Societal impacts

The research we do at the John Innes Centre has direct benefits on the health of people around the world.

Our discoveries have seen advances made in food security, nutrition, the environment and education. Below are just a few examples.

Improving agricultural
productivity around the globe

Increasing the nutrition
of the food we eat

Educating and encouraging
the next generation

Developing new antibiotics and
accelerating vaccine production

Fighting back against
Ash Dieback

Contributing evidence to
government policy

Improving agricultural productivity around the globe

Today, humankind faces unprecedented global challenges. By 2050 the global population will have risen from 2 billion to 9 billion in just a little over 100 years. The amount of food required by humans in the next 40 years may be more than we have consumed in the last 10,000 years.

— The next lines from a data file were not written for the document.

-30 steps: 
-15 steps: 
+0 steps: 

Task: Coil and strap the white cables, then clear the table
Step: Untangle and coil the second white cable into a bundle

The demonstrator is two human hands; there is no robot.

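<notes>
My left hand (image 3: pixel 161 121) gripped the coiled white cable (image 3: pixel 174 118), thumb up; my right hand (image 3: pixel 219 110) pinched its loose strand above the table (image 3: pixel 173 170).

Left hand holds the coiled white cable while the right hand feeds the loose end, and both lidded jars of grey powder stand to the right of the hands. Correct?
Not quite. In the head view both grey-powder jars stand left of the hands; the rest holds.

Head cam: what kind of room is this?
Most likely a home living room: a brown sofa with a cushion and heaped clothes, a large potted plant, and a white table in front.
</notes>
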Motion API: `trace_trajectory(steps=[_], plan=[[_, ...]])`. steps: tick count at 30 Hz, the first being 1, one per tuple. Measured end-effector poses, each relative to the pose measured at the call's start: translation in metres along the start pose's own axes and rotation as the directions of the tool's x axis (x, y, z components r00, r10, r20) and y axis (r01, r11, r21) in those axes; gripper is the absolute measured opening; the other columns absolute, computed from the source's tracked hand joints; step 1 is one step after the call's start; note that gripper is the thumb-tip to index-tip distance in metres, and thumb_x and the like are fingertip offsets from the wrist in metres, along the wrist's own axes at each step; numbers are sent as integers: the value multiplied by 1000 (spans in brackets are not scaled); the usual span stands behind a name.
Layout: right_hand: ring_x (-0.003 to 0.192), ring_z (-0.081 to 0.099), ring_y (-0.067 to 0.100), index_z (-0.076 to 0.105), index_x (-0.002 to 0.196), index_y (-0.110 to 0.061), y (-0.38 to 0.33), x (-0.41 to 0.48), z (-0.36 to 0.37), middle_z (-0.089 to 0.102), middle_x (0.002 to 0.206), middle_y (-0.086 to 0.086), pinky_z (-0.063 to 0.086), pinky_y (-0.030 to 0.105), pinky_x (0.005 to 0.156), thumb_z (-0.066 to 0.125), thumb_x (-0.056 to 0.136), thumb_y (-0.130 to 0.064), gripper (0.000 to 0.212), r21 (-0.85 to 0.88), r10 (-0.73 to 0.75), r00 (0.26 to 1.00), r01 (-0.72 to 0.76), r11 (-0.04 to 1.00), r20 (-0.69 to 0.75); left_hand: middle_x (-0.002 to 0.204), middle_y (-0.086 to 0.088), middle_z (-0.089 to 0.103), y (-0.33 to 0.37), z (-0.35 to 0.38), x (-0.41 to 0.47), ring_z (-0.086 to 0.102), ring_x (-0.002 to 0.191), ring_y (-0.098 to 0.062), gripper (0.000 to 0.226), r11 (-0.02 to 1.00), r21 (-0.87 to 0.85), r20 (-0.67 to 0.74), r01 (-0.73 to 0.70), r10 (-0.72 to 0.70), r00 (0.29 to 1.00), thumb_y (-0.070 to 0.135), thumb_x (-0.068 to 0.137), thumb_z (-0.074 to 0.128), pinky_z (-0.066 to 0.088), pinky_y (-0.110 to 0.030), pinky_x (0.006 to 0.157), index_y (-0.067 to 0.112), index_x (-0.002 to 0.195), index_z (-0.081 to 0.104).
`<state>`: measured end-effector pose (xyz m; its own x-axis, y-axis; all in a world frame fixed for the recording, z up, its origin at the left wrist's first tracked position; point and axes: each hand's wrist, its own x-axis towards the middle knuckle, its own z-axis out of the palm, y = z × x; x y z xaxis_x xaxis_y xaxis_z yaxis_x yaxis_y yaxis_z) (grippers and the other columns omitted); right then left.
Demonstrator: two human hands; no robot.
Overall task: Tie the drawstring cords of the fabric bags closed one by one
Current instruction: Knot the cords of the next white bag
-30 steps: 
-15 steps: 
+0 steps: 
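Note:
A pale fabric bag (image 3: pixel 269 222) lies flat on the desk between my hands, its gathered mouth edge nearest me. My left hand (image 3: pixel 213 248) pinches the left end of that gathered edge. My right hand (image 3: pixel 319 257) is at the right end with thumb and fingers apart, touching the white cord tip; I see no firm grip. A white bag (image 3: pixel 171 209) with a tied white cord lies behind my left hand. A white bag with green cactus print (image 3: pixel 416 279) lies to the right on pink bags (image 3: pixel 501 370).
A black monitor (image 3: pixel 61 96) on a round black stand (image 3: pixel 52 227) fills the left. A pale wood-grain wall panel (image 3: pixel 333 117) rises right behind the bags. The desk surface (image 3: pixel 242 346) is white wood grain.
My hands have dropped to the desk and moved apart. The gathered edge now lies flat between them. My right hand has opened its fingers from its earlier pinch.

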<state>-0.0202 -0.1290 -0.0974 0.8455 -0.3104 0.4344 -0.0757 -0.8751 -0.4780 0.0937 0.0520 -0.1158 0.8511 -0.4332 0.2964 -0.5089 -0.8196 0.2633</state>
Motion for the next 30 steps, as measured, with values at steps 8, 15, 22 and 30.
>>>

A changing climate and water scarcity threaten agricultural output in many areas across the globe. Diseases and pests are migrating and evolving. It is therefore crucial that the speed at which we are able to improve our food supply accelerates to match these unprecedented global challenges.

The second UN Sustainable Development Goal 2 of “zero hunger” could not be clearer or more challenging. In Africa, where demographic change and climate change will impose additional burdens, meeting this goal will require significant improvements in agricultural productivity.

One of the strongest routes to improved agricultural productivity is through research and development. However, African science is currently underpowered to deliver the necessary research stimulus for agricultural development.

It's therefore essential that the strengths of the global scientific community and recent advances in technology are harnessed to improve food crops for Africa.

As such, we've developed partnerships with key African scientific institutions to deliver both research outputs for agricultural productivity and capacity building for international development in Africa and in the UK.

Increasing the nutrition of foods

We are also working to improve the nutrition of the food we eat.

Recent research has bred a wheat that contains twice the typical amount of iron, something that cannot be achieved by normal breeding.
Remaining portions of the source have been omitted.